Many of us are disillusioned with the idea of resolutions due to their high failure rates, almost canceling out the idea of creating new resolutions. Human behavior research states that approximately 40% of Americans formally set a New Year’s resolution. Failure rates are not very encouraging either, with approximately 80% of participants failing by the first month.
However, there’s still value in the concept of self-actualization in the new year. The fresh slate of the new year and coining a resolution is almost alluring, with this year marking the turn of the decade into the 2020s. It’s almost a timeless practice, with the first recorded resolutions going back as far as the ancient Babylonian empire. I believe we need to redefine resolutions into habits so that we can increase their accessibility and success rates.
One of the biggest points that I learned in my linguistics class last semester was that words matter. The Sapir-Whorf hypothesis, for example, explains to us that language shapes our perception of our world, and I believe language is a direct cause of why our resolutions fail.
Resolution, by definition, is the firm determination to start or stop something. What is lacking in the term is the journey toward said resolution. Vaguely phrasing our resolutions, for example saying, “This year I’m going to lose weight,” leaves us with no sense of direction.
Many New Year’s resolution articles will advise readers to relabel New Year’s resolutions to goals, but while I do believe goals to be an improvement from the term “resolution,” goals themselves have their own set of problems. Goals tend to be framed very specifically, such as, “Every morning before work, I’m going to go to the gym and run a mile,” but the disillusionment now comes from the required expectation.

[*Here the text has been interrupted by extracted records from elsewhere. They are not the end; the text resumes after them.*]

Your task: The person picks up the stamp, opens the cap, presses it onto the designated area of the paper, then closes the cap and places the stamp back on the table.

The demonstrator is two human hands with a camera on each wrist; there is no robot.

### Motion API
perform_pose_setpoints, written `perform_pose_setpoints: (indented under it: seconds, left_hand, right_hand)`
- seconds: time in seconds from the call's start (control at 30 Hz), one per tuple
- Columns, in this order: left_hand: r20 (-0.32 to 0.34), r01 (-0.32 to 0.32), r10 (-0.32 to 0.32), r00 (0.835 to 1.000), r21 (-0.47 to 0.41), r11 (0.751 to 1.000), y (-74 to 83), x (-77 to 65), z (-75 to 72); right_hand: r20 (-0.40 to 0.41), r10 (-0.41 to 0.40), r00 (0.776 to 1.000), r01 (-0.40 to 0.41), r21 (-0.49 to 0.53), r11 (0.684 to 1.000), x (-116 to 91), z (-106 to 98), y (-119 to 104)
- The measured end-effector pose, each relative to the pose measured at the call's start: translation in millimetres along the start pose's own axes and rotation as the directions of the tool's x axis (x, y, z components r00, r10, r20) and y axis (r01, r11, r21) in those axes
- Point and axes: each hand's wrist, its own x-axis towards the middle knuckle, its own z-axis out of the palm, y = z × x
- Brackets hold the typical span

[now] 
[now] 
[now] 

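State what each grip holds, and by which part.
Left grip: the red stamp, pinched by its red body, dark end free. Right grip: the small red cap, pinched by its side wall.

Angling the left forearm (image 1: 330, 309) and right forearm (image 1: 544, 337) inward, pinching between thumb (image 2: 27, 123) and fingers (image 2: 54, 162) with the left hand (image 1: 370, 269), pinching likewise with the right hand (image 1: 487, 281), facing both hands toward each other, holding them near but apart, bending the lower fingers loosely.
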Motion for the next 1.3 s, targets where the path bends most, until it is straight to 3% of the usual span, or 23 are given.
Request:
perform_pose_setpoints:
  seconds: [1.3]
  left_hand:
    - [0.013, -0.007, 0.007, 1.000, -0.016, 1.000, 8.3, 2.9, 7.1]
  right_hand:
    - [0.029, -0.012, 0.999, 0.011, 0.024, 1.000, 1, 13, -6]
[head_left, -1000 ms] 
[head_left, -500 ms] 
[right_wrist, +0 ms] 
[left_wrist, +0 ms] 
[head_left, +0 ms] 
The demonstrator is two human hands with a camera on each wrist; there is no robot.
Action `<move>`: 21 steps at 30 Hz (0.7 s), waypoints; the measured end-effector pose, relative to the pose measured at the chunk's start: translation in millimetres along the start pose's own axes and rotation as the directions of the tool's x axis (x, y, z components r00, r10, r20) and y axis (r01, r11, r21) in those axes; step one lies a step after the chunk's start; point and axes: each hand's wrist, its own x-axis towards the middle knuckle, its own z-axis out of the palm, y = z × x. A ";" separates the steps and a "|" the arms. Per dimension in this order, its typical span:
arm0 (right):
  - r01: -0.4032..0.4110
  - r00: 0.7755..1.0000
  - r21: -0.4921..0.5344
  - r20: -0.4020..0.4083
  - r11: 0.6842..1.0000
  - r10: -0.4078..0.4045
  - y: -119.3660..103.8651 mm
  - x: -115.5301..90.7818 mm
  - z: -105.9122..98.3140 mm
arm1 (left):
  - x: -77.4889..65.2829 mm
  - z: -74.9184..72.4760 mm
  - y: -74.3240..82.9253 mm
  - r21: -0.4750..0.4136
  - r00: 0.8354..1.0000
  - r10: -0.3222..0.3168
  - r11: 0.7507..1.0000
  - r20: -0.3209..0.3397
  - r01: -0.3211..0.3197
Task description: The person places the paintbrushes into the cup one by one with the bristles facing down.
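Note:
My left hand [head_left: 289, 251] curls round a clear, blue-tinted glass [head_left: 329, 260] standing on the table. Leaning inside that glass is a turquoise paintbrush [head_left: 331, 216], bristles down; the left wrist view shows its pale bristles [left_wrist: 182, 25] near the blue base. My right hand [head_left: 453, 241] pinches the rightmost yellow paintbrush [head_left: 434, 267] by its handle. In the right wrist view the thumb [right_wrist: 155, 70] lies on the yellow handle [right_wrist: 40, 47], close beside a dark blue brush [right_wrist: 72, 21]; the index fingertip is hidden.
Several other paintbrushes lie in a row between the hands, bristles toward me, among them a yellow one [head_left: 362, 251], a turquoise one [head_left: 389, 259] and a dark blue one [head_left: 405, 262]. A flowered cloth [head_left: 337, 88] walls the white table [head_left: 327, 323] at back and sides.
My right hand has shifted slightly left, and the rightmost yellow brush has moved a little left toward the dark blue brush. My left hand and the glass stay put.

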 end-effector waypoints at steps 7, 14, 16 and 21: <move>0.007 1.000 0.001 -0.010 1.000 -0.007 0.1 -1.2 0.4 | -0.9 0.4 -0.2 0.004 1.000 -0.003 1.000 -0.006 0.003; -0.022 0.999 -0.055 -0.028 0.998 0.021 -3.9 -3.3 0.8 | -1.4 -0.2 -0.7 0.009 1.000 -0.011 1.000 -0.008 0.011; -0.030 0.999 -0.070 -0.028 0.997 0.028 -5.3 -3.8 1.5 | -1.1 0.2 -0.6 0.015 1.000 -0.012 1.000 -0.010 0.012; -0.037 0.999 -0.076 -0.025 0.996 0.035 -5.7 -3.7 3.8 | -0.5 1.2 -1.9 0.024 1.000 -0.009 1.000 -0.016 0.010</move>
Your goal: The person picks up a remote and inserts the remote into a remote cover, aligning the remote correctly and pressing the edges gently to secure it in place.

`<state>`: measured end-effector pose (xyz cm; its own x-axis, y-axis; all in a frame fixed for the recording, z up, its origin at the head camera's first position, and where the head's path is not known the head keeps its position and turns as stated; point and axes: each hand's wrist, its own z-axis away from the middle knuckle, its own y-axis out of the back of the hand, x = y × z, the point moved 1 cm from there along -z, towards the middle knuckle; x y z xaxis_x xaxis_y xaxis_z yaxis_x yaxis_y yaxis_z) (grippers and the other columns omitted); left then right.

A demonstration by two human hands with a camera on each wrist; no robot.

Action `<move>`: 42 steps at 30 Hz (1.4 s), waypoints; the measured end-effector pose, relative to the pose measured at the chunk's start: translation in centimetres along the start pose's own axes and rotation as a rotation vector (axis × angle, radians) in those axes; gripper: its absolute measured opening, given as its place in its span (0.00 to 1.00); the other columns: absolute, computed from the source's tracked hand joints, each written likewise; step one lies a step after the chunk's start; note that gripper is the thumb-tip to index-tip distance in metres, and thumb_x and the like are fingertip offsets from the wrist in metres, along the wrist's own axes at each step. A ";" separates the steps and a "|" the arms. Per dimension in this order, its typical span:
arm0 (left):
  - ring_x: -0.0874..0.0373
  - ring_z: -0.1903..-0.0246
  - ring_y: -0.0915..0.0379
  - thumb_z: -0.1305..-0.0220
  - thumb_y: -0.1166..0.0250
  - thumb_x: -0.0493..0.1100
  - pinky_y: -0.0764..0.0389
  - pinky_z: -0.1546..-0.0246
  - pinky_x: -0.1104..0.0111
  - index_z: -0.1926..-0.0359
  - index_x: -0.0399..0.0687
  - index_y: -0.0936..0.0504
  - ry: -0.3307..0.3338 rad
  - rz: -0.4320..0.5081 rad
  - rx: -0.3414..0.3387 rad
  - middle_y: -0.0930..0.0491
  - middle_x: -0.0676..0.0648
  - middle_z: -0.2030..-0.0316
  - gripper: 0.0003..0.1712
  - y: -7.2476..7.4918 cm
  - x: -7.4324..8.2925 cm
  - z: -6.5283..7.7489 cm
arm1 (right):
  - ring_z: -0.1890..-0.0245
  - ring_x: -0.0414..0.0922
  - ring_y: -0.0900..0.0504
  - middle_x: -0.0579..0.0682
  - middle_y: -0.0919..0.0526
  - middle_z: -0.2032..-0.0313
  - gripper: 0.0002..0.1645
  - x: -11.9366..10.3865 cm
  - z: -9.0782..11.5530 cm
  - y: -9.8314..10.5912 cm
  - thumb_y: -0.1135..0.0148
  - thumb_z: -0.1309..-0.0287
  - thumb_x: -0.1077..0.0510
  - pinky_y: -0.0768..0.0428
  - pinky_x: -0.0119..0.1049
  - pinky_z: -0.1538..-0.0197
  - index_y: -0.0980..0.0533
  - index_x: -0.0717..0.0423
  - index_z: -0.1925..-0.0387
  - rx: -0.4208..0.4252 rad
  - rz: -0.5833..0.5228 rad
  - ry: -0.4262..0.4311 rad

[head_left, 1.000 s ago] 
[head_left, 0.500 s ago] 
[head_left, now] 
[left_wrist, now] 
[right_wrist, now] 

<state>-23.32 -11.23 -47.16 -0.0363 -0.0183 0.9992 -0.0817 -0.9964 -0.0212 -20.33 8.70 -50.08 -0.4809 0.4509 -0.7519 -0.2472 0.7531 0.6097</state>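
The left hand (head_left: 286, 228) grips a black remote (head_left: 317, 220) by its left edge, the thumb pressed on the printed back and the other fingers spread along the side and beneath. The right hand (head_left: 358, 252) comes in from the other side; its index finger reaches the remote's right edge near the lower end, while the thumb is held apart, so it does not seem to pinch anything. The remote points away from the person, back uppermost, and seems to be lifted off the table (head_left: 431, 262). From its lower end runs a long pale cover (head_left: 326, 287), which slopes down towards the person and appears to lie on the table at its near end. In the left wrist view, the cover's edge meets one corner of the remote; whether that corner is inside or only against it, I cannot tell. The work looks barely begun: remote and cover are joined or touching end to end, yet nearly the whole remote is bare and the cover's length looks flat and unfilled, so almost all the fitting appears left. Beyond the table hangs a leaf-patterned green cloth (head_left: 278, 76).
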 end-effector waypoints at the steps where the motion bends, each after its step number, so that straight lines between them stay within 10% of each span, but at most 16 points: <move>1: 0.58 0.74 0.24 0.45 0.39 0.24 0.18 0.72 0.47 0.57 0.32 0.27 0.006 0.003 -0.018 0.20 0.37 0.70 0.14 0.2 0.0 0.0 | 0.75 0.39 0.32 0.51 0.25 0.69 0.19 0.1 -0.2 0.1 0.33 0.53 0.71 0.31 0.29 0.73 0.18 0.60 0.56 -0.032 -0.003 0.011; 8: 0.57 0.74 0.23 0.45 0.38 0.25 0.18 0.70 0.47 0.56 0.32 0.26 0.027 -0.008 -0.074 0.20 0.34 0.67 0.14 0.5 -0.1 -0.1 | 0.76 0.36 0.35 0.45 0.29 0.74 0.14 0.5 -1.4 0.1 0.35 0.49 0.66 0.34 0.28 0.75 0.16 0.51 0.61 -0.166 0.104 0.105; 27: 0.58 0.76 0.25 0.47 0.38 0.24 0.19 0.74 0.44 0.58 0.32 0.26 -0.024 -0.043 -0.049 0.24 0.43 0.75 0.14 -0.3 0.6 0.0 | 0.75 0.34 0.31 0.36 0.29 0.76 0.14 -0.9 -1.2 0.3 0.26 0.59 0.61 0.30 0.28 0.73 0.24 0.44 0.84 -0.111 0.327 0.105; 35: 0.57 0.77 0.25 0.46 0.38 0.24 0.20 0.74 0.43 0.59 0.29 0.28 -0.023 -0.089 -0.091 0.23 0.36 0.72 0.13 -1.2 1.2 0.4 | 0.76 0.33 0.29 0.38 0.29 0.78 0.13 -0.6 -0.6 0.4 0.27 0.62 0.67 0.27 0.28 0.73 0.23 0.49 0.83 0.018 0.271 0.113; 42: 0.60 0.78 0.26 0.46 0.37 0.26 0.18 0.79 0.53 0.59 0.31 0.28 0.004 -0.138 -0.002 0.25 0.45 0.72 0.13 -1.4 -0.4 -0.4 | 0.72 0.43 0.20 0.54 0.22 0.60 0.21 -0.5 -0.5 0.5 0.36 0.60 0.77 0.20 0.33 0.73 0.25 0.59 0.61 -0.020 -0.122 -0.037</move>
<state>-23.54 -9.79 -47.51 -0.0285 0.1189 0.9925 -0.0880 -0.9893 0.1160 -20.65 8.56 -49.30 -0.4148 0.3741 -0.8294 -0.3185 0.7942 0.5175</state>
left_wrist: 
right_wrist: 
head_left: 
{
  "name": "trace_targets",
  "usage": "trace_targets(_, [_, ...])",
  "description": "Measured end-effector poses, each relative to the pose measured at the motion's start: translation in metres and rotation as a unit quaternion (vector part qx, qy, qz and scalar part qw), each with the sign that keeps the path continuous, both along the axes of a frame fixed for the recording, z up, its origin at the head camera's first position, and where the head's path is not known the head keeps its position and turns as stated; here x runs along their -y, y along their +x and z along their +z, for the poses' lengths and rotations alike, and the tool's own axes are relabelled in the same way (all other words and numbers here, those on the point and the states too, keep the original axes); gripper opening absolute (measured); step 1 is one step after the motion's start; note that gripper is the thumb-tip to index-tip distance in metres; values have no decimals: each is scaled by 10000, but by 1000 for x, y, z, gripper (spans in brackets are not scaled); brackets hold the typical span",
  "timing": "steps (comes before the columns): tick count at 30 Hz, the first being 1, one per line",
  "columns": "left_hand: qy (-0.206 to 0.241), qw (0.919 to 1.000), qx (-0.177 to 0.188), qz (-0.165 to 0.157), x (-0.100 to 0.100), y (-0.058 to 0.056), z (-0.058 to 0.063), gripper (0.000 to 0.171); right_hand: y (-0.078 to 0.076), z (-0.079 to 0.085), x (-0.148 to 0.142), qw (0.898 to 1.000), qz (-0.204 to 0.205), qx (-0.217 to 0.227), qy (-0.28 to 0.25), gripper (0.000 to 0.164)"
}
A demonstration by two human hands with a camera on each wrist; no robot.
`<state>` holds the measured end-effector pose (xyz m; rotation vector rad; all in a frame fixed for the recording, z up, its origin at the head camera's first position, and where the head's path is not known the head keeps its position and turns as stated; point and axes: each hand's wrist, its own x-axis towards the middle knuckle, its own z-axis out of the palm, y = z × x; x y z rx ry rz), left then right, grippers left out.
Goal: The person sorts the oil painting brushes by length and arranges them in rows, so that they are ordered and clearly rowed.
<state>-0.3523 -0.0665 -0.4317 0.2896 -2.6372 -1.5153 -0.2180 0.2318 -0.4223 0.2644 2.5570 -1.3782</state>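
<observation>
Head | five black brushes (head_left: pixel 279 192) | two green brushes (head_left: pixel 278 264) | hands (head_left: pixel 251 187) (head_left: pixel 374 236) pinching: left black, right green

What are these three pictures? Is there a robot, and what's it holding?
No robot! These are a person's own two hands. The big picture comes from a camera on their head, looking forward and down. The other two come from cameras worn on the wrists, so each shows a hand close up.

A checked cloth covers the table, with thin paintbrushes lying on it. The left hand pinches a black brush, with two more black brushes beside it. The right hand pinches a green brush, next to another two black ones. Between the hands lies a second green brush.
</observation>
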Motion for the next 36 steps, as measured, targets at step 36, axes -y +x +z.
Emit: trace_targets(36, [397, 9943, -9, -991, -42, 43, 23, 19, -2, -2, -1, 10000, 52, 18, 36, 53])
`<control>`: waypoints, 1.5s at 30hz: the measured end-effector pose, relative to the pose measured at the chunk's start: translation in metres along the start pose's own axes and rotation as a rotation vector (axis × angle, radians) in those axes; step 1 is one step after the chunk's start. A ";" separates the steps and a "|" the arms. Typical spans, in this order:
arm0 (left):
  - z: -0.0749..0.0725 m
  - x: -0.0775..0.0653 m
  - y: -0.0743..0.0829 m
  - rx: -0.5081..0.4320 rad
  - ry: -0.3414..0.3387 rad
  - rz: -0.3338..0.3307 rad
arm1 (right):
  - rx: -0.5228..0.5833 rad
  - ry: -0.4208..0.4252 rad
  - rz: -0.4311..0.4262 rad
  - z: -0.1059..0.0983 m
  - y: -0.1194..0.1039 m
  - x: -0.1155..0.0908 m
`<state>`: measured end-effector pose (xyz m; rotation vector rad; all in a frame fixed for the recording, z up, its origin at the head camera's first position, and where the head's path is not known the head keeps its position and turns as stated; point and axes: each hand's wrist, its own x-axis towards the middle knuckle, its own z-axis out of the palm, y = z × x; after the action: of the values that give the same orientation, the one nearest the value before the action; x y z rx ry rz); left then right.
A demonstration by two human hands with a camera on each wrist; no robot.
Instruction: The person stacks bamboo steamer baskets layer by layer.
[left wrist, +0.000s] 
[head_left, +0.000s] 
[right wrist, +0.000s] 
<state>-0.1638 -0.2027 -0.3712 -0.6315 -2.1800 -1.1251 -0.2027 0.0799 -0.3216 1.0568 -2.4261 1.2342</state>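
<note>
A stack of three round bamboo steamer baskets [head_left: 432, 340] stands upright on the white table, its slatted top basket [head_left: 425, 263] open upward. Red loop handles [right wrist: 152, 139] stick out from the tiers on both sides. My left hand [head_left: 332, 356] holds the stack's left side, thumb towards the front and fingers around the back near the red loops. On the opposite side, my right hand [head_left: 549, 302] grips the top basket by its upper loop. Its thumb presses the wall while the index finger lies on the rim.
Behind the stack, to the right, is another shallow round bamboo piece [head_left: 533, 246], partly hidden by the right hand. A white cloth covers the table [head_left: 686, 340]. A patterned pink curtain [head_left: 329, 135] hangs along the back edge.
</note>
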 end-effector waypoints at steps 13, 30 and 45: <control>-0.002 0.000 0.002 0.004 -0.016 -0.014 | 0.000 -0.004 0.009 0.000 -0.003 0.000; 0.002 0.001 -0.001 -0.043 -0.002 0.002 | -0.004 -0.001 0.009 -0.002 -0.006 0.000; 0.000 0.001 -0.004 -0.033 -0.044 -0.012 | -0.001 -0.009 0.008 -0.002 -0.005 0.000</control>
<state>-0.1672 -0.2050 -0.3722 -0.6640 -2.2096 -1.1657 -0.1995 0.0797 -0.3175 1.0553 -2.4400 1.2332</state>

Life, as we all know, is never fully predictable. There will be days where we cannot go to the gym due to work or class, days where we go hang out with friends at the mall and splurge on a fit, and days where we decide to eat at the nearby Taco Bell. The connotative meaning of goals disallows us to have breathing room in our often hectic lives. There’s conflicting advice on how to frame New Year’s goals floating around, from going extremely specific to having a “year word” to avoid breaking said goals. Goals, in my opinion, are therefore not the answer to this.
Habits, by definition, are the regular tendency to perform an activity. This solves the problem of implied specificity that goals have, and habits imply an activity that is sufficiently run so it doesn’t feel abstract anymore. Labeling our resolutions as, “I’m going to make a habit out of going to the gym,” leaves us with leg room to deviate from our set resolution and inherently demands a rigid enough schedule that we create a sort of plan.
Ditching the terminology of resolutions and goals for habits elevates us from focusing on the goal and rather places more value on the action. The journey is ultimately what is important when we better ourselves in the new year, so it’s about time we focus more on that process.
Most importantly, switching from resolutions to habits makes us focus more on the process of self-improvement. Breaking or making a habit is less about creating a new self but about building on and reexamining what already exists. That sparks a reflection on whether our goal comes from personal desire or from what we feel pressured to work on. Are we truly trying to better ourselves, or are we jumping on social norms regarding, for example, our weight? Once we truly find what we want to work on, the journey will not be as difficult to complete.